WORK REQUEST: Print each line of the material again, keeping everything exact.

──────

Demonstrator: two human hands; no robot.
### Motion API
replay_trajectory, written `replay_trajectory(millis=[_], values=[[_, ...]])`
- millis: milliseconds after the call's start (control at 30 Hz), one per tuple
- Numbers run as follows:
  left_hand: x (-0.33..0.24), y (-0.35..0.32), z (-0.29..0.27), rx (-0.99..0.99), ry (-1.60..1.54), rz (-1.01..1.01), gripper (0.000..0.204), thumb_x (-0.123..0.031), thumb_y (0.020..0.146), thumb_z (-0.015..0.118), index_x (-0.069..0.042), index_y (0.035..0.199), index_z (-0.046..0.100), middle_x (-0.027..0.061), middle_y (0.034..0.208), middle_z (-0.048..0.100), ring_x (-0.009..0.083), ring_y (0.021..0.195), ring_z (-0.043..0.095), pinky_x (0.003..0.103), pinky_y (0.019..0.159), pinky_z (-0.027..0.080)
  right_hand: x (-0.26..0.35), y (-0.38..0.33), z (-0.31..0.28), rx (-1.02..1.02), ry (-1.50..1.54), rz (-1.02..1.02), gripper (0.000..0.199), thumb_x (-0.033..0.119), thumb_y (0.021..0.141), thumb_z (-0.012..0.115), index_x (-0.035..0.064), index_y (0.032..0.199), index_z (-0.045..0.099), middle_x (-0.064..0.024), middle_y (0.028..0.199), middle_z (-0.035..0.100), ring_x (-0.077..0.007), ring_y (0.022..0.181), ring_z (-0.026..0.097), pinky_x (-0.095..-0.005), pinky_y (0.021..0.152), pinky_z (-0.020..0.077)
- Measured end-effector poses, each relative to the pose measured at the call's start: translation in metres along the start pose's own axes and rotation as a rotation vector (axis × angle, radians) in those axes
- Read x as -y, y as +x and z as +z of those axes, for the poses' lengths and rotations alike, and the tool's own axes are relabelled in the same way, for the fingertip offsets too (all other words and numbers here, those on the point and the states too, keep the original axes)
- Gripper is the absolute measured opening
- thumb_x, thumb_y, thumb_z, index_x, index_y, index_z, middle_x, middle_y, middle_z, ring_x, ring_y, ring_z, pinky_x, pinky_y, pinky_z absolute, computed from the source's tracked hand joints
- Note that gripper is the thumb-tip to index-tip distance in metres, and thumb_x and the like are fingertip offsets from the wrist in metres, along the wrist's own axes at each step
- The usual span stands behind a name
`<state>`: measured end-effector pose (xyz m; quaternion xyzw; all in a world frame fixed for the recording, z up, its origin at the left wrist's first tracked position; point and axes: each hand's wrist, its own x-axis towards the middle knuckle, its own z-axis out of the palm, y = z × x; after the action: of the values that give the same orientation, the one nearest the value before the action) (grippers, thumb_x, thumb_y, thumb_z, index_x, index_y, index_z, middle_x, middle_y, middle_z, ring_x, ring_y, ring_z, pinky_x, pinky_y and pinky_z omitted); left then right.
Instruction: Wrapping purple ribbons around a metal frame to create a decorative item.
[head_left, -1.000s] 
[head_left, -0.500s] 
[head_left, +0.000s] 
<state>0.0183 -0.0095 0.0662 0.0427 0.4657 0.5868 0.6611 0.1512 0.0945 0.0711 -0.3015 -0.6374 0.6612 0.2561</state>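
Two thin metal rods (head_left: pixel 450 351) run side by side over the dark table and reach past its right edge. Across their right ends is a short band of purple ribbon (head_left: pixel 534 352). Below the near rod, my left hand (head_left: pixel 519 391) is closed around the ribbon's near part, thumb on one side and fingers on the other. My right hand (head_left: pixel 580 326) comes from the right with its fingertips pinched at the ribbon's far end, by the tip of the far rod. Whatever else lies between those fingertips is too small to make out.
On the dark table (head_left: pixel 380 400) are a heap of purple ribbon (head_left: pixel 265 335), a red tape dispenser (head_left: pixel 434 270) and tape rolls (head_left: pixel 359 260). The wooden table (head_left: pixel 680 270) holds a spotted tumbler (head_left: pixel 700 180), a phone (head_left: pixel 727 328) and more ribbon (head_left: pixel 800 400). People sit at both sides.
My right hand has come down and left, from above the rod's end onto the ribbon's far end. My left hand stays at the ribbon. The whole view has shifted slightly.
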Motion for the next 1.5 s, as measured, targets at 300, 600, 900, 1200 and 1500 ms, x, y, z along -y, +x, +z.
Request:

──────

ANSWER TO THIS TASK:
Demonstrator: two human hands; no robot.
### Motion API
replay_trajectory, written `replay_trajectory(millis=[_], values=[[_, ...]])`
- millis: milliseconds after the call's start (control at 30 Hz), one per tuple
- Numbers run as follows:
  left_hand: x (-0.33..0.24), y (-0.35..0.32), z (-0.29..0.27), rx (-0.99..0.99), ry (-1.60..1.54), rz (-1.01..1.01), gripper (0.000..0.204), thumb_x (-0.123..0.031), thumb_y (0.020..0.146), thumb_z (-0.015..0.118), index_x (-0.069..0.042), index_y (0.035..0.199), index_z (-0.046..0.100), middle_x (-0.027..0.061), middle_y (0.034..0.208), middle_z (-0.048..0.100), ring_x (-0.009..0.083), ring_y (0.021..0.195), ring_z (-0.043..0.095), pinky_x (0.003..0.103), pinky_y (0.019..0.159), pinky_z (-0.027..0.080)
  right_hand: x (-0.26..0.35), y (-0.38..0.33), z (-0.31..0.28), rx (-1.02..1.02), ry (-1.50..1.54), rz (-1.02..1.02), gripper (0.000..0.199), thumb_x (-0.033..0.119), thumb_y (0.021..0.141), thumb_z (-0.012..0.115), index_x (-0.035..0.064), index_y (0.032..0.199), index_z (-0.045..0.099), middle_x (-0.064..0.024), middle_y (0.028..0.199), middle_z (-0.035..0.100), ring_x (-0.077..0.007), ring_y (0.022..0.181), ring_z (-0.026..0.097), pinky_x (-0.095..-0.005), pinky_y (0.021..0.152), pinky_z (-0.020..0.077)
- Measured end-effector poses, each relative to the pose measured at the call's start: translation in metres along the start pose's own axes and rotation as a rotation vector (axis × angle, radians) in those axes
- Read x as -y, y as +x and z as +z of those axes, for the poses' lengths and rotations alike, and the tool's own axes are relabelled in the same way, for the fingertip offsets too (all other words and numbers here, those on the point and the states too, keep the original axes)
- Gripper is the absolute measured opening
- thumb_x, thumb_y, thumb_z, index_x, index_y, index_z, middle_x, middle_y, middle_z, ring_x, ring_y, ring_z, pinky_x, pinky_y, pinky_z absolute, computed from the source's tracked hand joints
- Note that gripper is the thumb-tip to index-tip distance in metres, and thumb_x and the like are fingertip offsets from the wrist in metres, along the wrist's own axes at each step
- The usual span stands behind a name
`<state>`: measured end-effector pose (xyz m; quaternion xyzw; all in a world frame fixed for the recording, z up, its origin at the left wrist's first tracked position; point and axes: each hand's wrist, its own x-axis towards the middle knuckle, its own z-axis out of the palm, y = z × x; after the action: of the values that give the same orientation, the one nearest the value before the action) (grippers, thumb_x, thumb_y, thumb_z, index_x, index_y, index_z, middle_x, middle_y, middle_z, ring_x, ring_y, ring_z, pinky_x, pinky_y and pinky_z omitted); left then right.
Instruction: Wrapping purple ribbons around a metal frame to create a decorative item.
[head_left, -1.000s] 
[head_left, -0.500s] 
[head_left, +0.000s] 
<state>0.0183 -0.0095 0.0662 0.0427 0.4657 0.5868 0.6611 0.1512 0.0945 0.0711 -0.3015 -0.6374 0.6612 0.2561</state>
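Two thin metal rods (head_left: pixel 450 351) run side by side over the dark table and reach past its right edge. Across their right ends is a short band of purple ribbon (head_left: pixel 534 352). Below the near rod, my left hand (head_left: pixel 519 391) is closed around the ribbon's near part, thumb on one side and fingers on the other. My right hand (head_left: pixel 580 326) comes from the right with its fingertips pinched at the ribbon's far end, by the tip of the far rod. Whatever else lies between those fingertips is too small to make out.
On the dark table (head_left: pixel 380 400) are a heap of purple ribbon (head_left: pixel 265 335), a red tape dispenser (head_left: pixel 434 270) and tape rolls (head_left: pixel 359 260). The wooden table (head_left: pixel 680 270) holds a spotted tumbler (head_left: pixel 700 180), a phone (head_left: pixel 727 328) and more ribbon (head_left: pixel 800 400). People sit at both sides.
My right hand has come down and left, from above the rod's end onto the ribbon's far end. My left hand stays at the ribbon. The whole view has shifted slightly.
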Motion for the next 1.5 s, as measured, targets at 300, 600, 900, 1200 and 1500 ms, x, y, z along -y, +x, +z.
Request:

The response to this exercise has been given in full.